Eine gute Bleibeperspektive ergibt sich zur Überzeugung des Senats letztlich auch nicht daraus, dass der Kläger bei rechtskräftiger Ablehnung oder sogar Rücknahme seines Asylantrages eine Ausbildungsduldung nach § 60a Abs. 2 Satz 4 AufenthG beantragen könnte. Denn zum einen vermittelt eine Duldung keinen rechtmäßigen Aufenthalt im Sinne von § 132 Abs. 1 Nr. 2 SGB III a.F. Es handelt sich lediglich um die vorübergehende Aussetzung der Abschiebung, wobei der Aufenthalt an sich unrechtmäßig bleibt und die Pflicht zur unverzüglichen Ausreise fortbesteht (vgl. hierzu auch Bienert, info also 2018, 104, 108). Zum anderen ist die Anspruchsberechtigung auf Ausbildungsbeihilfe bei Duldung gesondert in § 59 Abs. 2 SGB III geregelt. Würde die bloße Aussicht auf eine Ausbildungsduldung und ggf. eine anschließende Aufenthaltserlaubnis nach § 18a Abs. 1a AufenthG tatsächlich eine gute Bleibeperspektive im Sinne von § 132 Abs. 1 Nr. 2 SGB III a.F. vermitteln, wäre diese dort geregelte Voraussetzung schlicht überflüssig, da jeder Ausländer diese mit der Aufnahme einer Ausbildung automatisch erfüllen würde. Soweit der Prozessbevollmächtigte des Klägers in diesem Zusammenhang auf eine bestehende Förderlücke und diesbezüglich bereits bestehende Diskussionen auf höchster legislativer Stelle hinweist (vgl. seine Schriftsätze in erster Instanz vom 14. Februar 2019 und 29. März 2019, Bl. 31 und 39 der Gerichtsakte), bleibt festzustellen, dass der Gesetzgeber in Kenntnis dieser Problematik mit dem zum 1. August 2019 in Kraft getretenen Gesetz zur Förderung der Ausbildung und Beschäftigung von Ausländerinnen und Ausländern – Ausländerbeschäftigungsförderungsgesetz – vom 8. Juli 2019 (BGBl. Teil I Nr. 26, 1029) die bisherigen Anspruchsvoraussetzungen dahingehend geändert hat, dass die Ausnahmevorschrift des § 132 SGB III a.F. aufgehoben wurde und der in § 60 SGB III angefügte Absatz 3 Satz 1 SGB III nunmehr ausdrücklich festlegt, dass Ausländerinnen und Ausländer, die – wie der Kläger – eine Aufenthaltsgestattung nach dem Asylgesetz besitzen, während einer Berufsausbildung nicht zum Bezug von Berufsausbildungsbeihilfe berechtigt sind.

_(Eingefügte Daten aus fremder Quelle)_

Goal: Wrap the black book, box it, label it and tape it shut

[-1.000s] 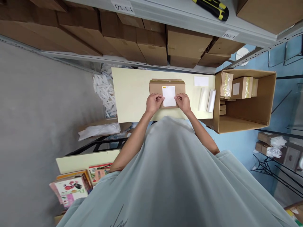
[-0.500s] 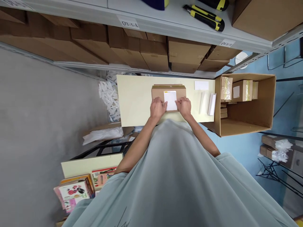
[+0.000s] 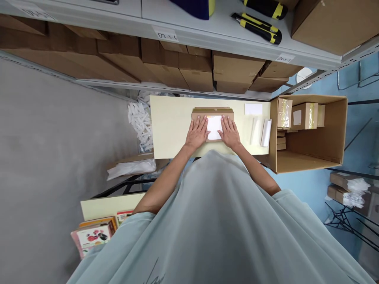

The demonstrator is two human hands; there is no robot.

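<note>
A small brown cardboard box [image 3: 212, 112] lies on the pale yellow table [image 3: 171, 122] in front of me. A white label [image 3: 214, 125] sits on its top. My left hand [image 3: 197, 132] lies flat on the box at the label's left edge, fingers stretched out. On the label's right edge my right hand [image 3: 229, 131] lies flat in the same way. Neither hand holds anything.
A white slip [image 3: 253, 109] and white rolled sheets [image 3: 265, 132] lie on the table's right part. A large open carton [image 3: 310, 132] with small taped boxes stands to the right. Shelves [image 3: 225, 39] with cardboard boxes and yellow-black cutters [image 3: 257, 28] are behind. White scraps [image 3: 139, 122] lie left of the table.
Both hands went from pinching the label's lower edges to lying flat with fingers stretched over the box top beside the label. The view shifted slightly downward.
</note>
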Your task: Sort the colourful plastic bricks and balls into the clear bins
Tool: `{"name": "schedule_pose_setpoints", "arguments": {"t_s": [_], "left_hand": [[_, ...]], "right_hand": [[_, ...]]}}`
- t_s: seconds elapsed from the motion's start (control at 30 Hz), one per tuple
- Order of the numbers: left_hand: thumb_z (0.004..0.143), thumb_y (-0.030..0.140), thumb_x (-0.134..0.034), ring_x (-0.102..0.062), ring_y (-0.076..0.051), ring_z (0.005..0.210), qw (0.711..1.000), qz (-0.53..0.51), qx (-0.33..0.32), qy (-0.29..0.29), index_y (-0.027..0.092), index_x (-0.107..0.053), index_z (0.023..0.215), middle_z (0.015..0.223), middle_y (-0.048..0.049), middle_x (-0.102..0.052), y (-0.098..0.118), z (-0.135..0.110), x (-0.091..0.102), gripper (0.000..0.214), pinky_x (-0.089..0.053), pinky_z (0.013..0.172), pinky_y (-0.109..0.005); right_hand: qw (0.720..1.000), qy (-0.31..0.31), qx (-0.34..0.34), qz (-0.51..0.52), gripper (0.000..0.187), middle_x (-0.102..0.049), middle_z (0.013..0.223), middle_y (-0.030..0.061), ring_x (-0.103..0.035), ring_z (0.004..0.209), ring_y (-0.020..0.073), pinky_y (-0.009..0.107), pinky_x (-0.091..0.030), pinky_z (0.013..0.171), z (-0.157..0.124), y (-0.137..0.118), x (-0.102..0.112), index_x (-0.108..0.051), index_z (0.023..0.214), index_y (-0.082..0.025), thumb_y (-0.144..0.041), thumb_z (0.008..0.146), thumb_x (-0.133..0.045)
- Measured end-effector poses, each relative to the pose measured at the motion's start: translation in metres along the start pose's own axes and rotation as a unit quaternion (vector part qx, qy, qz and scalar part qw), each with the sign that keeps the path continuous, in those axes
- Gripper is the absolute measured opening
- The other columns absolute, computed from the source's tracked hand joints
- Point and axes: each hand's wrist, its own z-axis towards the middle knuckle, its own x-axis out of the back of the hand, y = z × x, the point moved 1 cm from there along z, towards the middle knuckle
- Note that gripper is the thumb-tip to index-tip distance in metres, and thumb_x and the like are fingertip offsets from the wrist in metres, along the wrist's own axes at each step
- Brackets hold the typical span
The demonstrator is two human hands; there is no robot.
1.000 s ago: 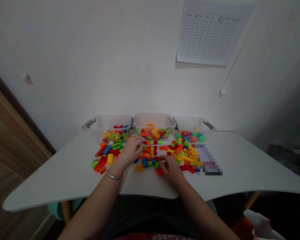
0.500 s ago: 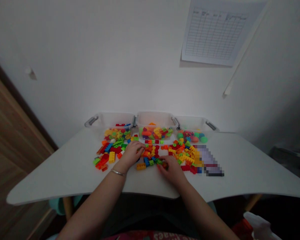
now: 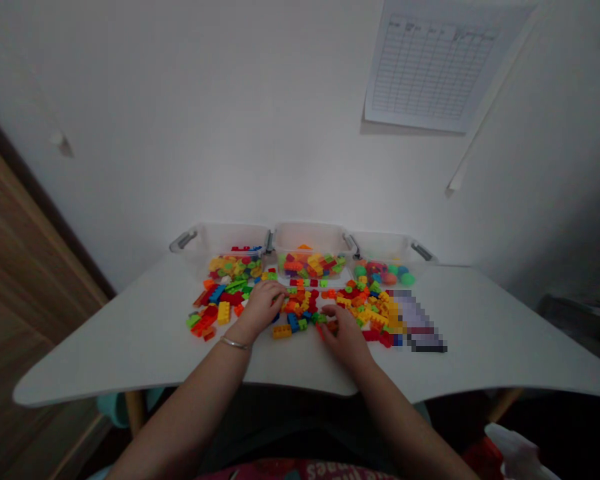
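My left hand [image 3: 265,307], a bangle on its wrist, hovers low over the left-middle part of the brick pile. Its fingers are together and curled down, so whatever they hold is hidden. Just right of it lie orange bricks [image 3: 294,307]. A blue brick [image 3: 293,323] and a yellow-orange brick [image 3: 282,331] lie in front, between the hands. My right hand [image 3: 347,337] rests at the pile's near edge, thumb and fingers apart around red and orange bricks; I see no firm grip. Small green bricks [image 3: 319,319] lie by its fingertips.
Three clear bins stand along the wall: the left bin [image 3: 230,235] and middle bin [image 3: 313,235] hold mixed pieces, the right bin [image 3: 385,241] coloured balls and pieces. A pixelated flat object [image 3: 420,323] lies right of the pile. The white table [image 3: 145,333] has a curved front edge.
My left hand has shifted very slightly left and up. The fingers of my right hand have lifted and spread wider from the thumb.
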Motion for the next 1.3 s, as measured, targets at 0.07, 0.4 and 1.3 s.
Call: {"name": "schedule_pose_setpoints", "arguments": {"t_s": [0.07,0.4,1.3], "left_hand": [[0.089,0.023,-0.048,-0.06,-0.02,0.098,1.0,0.002,0.002,0.0,0.021,-0.069,0.089,0.096,-0.0057,-0.071,0.001,0.0,-0.001,0.021,-0.044,0.094,-0.039],[0.088,0.023,-0.048,-0.061,-0.021,0.099,1.0,0.017,0.008,-0.014,0.021,-0.07,0.088,0.099,-0.0055,-0.071,0.0,0.0,0.001,0.022,-0.044,0.093,-0.04],[0.088,0.024,-0.047,-0.062,-0.021,0.099,1.0,0.015,0.012,-0.015,0.023,-0.071,0.087,0.1,-0.0057,-0.072,-0.007,-0.002,0.003,0.024,-0.045,0.092,-0.041]], "right_hand": [[1.0,0.01,-0.015,0.021,0.031,-0.065,0.105,0.0111,-0.061,0.095,0.0247,0.043,-0.052,0.085,0.001,0.002,-0.002,-0.057,0.113,-0.018,-0.025,0.082,-0.056],[0.99,0.126,0.047,0.037,0.027,-0.062,0.102,0.0097,-0.061,0.089,0.0209,0.04,-0.053,0.082,0.009,-0.004,0.011,-0.064,0.108,-0.023,-0.027,0.085,-0.051],[0.978,0.144,0.008,-0.15,0.029,-0.071,0.098,0.0085,-0.062,0.086,0.021,0.033,-0.047,0.082,0.168,0.007,0.05,-0.073,0.099,-0.02,-0.03,0.088,-0.048]]}}
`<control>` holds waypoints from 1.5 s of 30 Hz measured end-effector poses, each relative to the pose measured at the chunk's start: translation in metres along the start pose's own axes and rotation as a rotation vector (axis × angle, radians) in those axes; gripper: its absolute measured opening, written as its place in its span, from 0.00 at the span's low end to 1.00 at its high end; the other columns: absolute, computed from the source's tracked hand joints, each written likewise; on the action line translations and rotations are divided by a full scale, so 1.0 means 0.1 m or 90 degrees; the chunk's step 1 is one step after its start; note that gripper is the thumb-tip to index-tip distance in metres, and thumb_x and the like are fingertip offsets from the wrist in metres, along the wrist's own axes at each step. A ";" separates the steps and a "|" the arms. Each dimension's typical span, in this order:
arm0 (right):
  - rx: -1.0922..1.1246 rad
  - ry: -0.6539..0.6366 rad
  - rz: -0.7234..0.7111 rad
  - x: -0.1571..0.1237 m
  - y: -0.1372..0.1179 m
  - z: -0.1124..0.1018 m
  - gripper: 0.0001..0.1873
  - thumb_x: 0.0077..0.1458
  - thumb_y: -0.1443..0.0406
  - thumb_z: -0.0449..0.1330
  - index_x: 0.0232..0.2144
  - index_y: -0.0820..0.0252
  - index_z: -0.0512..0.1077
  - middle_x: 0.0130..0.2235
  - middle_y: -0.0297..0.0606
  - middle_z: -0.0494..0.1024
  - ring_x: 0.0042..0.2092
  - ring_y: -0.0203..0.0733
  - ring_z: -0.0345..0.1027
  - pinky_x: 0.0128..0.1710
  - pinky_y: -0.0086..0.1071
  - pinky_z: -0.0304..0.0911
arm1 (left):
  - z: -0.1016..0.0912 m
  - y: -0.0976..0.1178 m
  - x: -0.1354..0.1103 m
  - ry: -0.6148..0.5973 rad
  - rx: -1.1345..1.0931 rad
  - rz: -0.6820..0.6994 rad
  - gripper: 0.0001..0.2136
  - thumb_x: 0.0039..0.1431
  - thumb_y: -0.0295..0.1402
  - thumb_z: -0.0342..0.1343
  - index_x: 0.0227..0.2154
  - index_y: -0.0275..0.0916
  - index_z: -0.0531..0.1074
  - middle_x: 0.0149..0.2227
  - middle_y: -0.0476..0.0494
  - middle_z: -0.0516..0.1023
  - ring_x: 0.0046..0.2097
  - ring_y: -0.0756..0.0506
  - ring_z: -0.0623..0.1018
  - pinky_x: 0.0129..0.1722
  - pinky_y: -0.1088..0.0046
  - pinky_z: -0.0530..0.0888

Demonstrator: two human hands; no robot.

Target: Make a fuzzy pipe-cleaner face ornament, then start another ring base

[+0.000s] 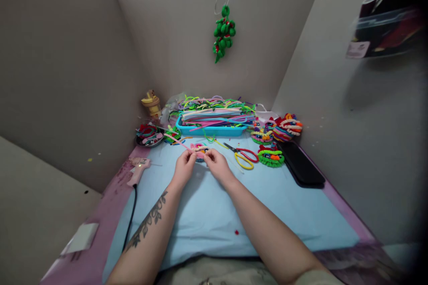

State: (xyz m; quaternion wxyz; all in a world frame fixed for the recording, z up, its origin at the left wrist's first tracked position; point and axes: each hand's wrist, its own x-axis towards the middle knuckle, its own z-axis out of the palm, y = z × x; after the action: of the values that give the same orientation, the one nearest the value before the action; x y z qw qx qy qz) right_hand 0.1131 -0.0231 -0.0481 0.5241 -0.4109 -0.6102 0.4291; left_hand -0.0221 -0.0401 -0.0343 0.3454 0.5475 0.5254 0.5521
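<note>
My left hand (185,167) and my right hand (216,165) meet above the middle of the blue cloth, fingers pinched. Between them is a pink pipe cleaner (179,142), with one end sticking out up and to the left. Just behind the fingertips shows a small multicoloured pipe-cleaner piece (199,147), partly covered by the hands; I cannot tell whether it is held or lies on the cloth. Right of my right hand lie scissors (246,156) with red and yellow handles, blades partly open.
A blue tray (214,131) heaped with pipe cleaners stands at the back. Finished pipe-cleaner pieces (270,157) and a black phone-like slab (302,164) lie right. A pink glue gun (139,171) with its cord and a bowl (149,141) are left. Grey partitions enclose the table.
</note>
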 end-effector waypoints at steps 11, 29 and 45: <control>-0.179 0.054 -0.228 -0.05 0.08 0.02 0.11 0.56 0.63 0.57 0.39 0.57 0.77 0.38 0.42 0.81 0.39 0.44 0.74 0.43 0.37 0.67 | 0.04 -0.05 0.00 -0.034 -0.088 -0.068 0.13 0.52 0.43 0.55 0.24 0.36 0.69 0.17 0.56 0.63 0.19 0.55 0.60 0.20 0.79 0.57; -0.171 0.045 -0.226 -0.05 0.05 0.00 0.09 0.55 0.64 0.58 0.35 0.56 0.79 0.36 0.40 0.82 0.37 0.44 0.75 0.42 0.36 0.69 | -0.01 -0.03 -0.01 -0.034 -0.050 -0.055 0.10 0.52 0.39 0.55 0.24 0.36 0.71 0.19 0.53 0.68 0.23 0.52 0.65 0.24 0.78 0.61; -0.052 0.033 -0.052 -0.03 0.02 0.00 0.09 0.54 0.61 0.54 0.26 0.60 0.69 0.25 0.32 0.70 0.29 0.37 0.63 0.29 0.29 0.60 | -0.01 0.05 -0.02 -0.016 -0.023 -0.010 0.11 0.54 0.40 0.54 0.26 0.37 0.72 0.23 0.51 0.71 0.28 0.49 0.69 0.30 0.75 0.65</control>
State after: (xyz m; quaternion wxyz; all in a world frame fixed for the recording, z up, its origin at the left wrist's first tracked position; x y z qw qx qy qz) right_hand 0.1140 -0.0252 -0.0509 0.5399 -0.4175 -0.6296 0.3711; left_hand -0.0219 -0.0435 -0.0295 0.3661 0.5441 0.5151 0.5519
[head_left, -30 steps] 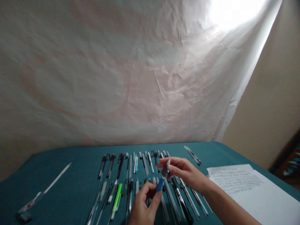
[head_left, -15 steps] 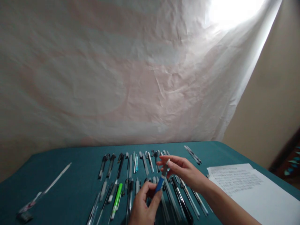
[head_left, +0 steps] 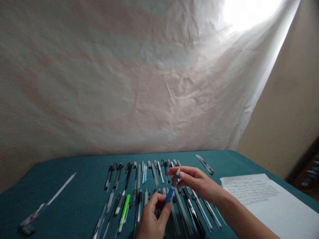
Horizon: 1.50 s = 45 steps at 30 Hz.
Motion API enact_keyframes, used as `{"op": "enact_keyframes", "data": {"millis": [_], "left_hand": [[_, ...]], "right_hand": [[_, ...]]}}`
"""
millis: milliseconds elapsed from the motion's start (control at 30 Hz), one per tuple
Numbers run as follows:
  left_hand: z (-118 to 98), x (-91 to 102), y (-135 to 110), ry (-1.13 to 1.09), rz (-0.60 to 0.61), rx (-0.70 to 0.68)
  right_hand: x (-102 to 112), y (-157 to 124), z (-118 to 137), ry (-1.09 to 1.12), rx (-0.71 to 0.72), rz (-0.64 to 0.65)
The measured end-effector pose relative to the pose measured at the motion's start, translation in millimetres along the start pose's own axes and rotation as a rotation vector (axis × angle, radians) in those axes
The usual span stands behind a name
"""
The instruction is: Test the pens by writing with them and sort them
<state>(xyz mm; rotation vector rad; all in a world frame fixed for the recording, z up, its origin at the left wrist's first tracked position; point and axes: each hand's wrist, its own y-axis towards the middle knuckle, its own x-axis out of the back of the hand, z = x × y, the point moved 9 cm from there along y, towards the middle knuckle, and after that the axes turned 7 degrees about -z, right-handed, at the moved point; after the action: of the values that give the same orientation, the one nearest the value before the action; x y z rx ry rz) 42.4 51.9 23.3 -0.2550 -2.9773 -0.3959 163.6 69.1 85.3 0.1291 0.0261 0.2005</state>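
I hold a blue pen with a grey tip (head_left: 171,189) upright and tilted above the teal table (head_left: 79,186). My left hand (head_left: 153,219) pinches its blue barrel from below. My right hand (head_left: 196,182) closes thumb and fingers on its grey upper end. Under both hands lie two rows of several pens (head_left: 142,176), among them a bright green pen (head_left: 124,208) to the left of my left hand.
A printed sheet of paper (head_left: 259,196) lies at the right. Two pens (head_left: 204,164) lie apart at the back right. A long white stick (head_left: 59,189) and a small dark object (head_left: 26,229) lie at the left. A creased white cloth (head_left: 124,83) hangs behind the table.
My right hand has shifted slightly on the pen's grey end. The left hand and the pen stay almost still.
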Motion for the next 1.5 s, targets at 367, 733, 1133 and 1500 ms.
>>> {"op": "enact_keyframes", "data": {"millis": [367, 733, 1133, 1500], "left_hand": [[-1, 1.1, -1, -0.018, -0.003, 0.014], [-4, 1.1, 0, -0.002, -0.005, 0.006], [3, -1.4, -2, 0.005, 0.007, 0.026], [2, 0.3, -2, 0.029, -0.004, 0.023]], "right_hand": [[3, 4, -8, 0.013, -0.007, -0.073], [3, 3, -6, -0.030, -0.001, -0.076], [8, 4, -10, -0.078, -0.019, -0.081], [14, 4, -10, -0.117, 0.010, -0.221]]}}
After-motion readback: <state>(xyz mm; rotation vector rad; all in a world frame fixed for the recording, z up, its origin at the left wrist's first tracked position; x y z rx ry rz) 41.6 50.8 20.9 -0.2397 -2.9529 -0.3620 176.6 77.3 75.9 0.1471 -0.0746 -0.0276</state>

Die Kostenentscheidung beruht auf § 193 SGG.

Die Revision war nicht zuzulassen, da die Voraussetzungen des § 160 Abs. 2 Ziffern 1 und 2 SGG nicht vorliegen. Insbesondere kommt der Streitsache keine grundsätzliche Bedeutung zu, da es sich bei den hier maßgeblichen Vorschriften der §§ 59 und 132 SGB III um außer Kraft getretenes bzw. auslaufendes Recht handelt.